A full, word-for-word copy of the listing below is needed; leave the images out of it.

****************

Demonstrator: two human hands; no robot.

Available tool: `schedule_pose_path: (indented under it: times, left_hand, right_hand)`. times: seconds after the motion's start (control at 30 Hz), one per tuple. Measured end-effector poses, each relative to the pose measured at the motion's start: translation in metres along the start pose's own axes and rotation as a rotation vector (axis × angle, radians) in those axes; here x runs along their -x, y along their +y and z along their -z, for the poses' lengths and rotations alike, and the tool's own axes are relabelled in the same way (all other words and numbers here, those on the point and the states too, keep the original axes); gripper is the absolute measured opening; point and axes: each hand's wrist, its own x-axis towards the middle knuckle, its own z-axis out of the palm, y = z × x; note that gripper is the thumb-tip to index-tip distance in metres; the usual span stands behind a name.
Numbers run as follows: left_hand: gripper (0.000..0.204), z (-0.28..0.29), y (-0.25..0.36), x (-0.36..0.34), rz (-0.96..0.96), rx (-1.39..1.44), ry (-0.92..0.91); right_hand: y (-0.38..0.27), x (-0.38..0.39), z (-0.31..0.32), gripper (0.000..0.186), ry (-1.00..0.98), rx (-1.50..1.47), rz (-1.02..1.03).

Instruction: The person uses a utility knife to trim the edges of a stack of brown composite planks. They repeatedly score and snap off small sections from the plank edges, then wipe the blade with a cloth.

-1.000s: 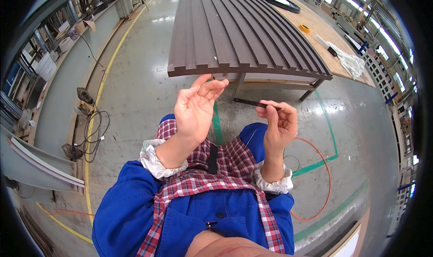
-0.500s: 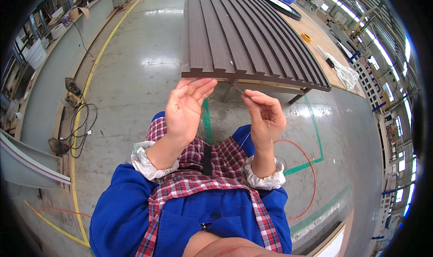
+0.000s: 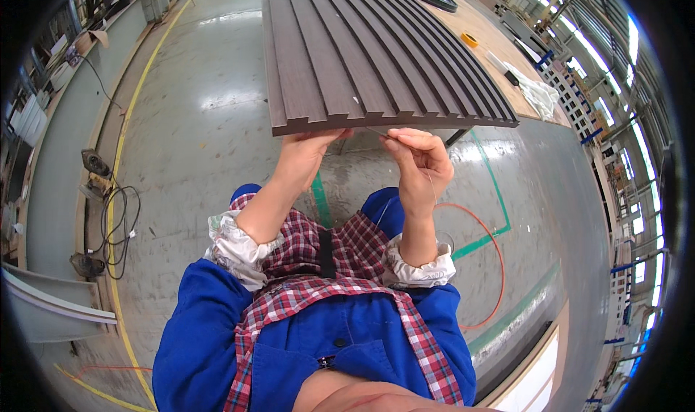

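A dark brown ribbed panel [image 3: 326, 57] extends away from me at waist height, its stepped end facing me. My left hand [image 3: 300, 155] is raised under the left part of that end edge. Its fingers lie stretched against the underside, mostly hidden by the panel. Just below the edge, further right, my right hand [image 3: 421, 167] is closed in a pinch on a thin dark strip [image 3: 376, 131], which points left toward the panel's underside. A fine pale strand [image 3: 434, 188] hangs by the right palm; whether it joins the strip I cannot tell.
Right of the panel, a wooden tabletop [image 3: 481, 68] bears a roll of yellow tape [image 3: 469, 40], a black-handled tool [image 3: 511, 78] and a white cloth [image 3: 539, 97]. An orange hose [image 3: 499, 267] curves over the floor at right. Black cable [image 3: 124, 227] lies coiled at left.
My left hand has moved up from below the edge, its fingers passing under the panel. My right hand has risen closer to the edge, still pinching. The view has shifted slightly.
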Motion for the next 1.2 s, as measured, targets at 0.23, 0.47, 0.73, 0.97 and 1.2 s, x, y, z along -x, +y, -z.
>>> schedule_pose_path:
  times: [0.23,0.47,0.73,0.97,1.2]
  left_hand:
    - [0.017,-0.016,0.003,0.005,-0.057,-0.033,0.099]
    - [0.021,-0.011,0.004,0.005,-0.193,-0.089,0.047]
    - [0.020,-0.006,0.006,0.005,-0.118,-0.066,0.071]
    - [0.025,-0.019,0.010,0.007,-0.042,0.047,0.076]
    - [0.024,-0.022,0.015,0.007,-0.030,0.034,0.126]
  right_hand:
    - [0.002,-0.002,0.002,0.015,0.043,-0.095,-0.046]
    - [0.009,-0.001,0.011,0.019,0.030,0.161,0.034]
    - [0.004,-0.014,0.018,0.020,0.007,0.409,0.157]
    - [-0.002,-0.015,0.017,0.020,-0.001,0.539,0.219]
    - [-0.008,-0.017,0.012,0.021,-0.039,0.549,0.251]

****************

Exercise result:
Demonstrator: two human hands; no robot.

Available tool: `schedule_pose_path: (indented under it: times, left_hand, right_hand)`. times: seconds after the motion's start (control at 30 Hz), one per tuple. Measured end-effector poses, each relative to the pose measured at the motion's start: translation in metres along the start pose's own axes and rotation as a rotation vector (axis × angle, radians) in those axes; here x runs along their -x, y along their +y and z along their -z, for the poses' lengths and rotations alike, and the tool's own axes are relabelled in the same way (all other words and numbers here, those on the point and the states too, keep the original axes); gripper is the absolute measured opening; point and axes: each hand's wrist, its own x-axis towards the middle knuckle, its own z-axis out of the palm, y = z × x; note that gripper is the thumb-tip to index-tip distance in metres; the usual span stands behind a name.
Numbers run as follows: left_hand: gripper (0.000..0.204), z (-0.28..0.29), y (-0.25..0.36), x (-0.36..0.34), rz (-0.96..0.96), rx (-1.39..1.44), ry (-0.92..0.91); right_hand: y (-0.38..0.27), x (-0.38..0.39), z (-0.31..0.32), gripper (0.000..0.186), ry (-1.00..0.98), rx (-1.50..1.47), rz (-1.02..1.03).

Instruction: The person uses a utility knife to trim the edges of a stack of brown composite planks. They repeatedly score and snap off small sections from the plank edges, then wipe the blade with a cloth.

-1.000s: 
-0.500s: 
+0.000s: 

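A dark brown ribbed panel [image 3: 326, 57] extends away from me at waist height, its stepped end facing me. My left hand [image 3: 300, 155] is raised under the left part of that end edge. Its fingers lie stretched against the underside, mostly hidden by the panel. Just below the edge, further right, my right hand [image 3: 421, 167] is closed in a pinch on a thin dark strip [image 3: 376, 131], which points left toward the panel's underside. A fine pale strand [image 3: 434, 188] hangs by the right palm; whether it joins the strip I cannot tell.
Right of the panel, a wooden tabletop [image 3: 481, 68] bears a roll of yellow tape [image 3: 469, 40], a black-handled tool [image 3: 511, 78] and a white cloth [image 3: 539, 97]. An orange hose [image 3: 499, 267] curves over the floor at right. Black cable [image 3: 124, 227] lies coiled at left.
My left hand has moved up from below the edge, its fingers passing under the panel. My right hand has risen closer to the edge, still pinching. The view has shifted slightly.
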Motion for the next 1.2 s, as measured, targets at 0.23, 0.47, 0.73, 0.97 and 1.2 s, x, y, z along -x, +y, -z.
>>> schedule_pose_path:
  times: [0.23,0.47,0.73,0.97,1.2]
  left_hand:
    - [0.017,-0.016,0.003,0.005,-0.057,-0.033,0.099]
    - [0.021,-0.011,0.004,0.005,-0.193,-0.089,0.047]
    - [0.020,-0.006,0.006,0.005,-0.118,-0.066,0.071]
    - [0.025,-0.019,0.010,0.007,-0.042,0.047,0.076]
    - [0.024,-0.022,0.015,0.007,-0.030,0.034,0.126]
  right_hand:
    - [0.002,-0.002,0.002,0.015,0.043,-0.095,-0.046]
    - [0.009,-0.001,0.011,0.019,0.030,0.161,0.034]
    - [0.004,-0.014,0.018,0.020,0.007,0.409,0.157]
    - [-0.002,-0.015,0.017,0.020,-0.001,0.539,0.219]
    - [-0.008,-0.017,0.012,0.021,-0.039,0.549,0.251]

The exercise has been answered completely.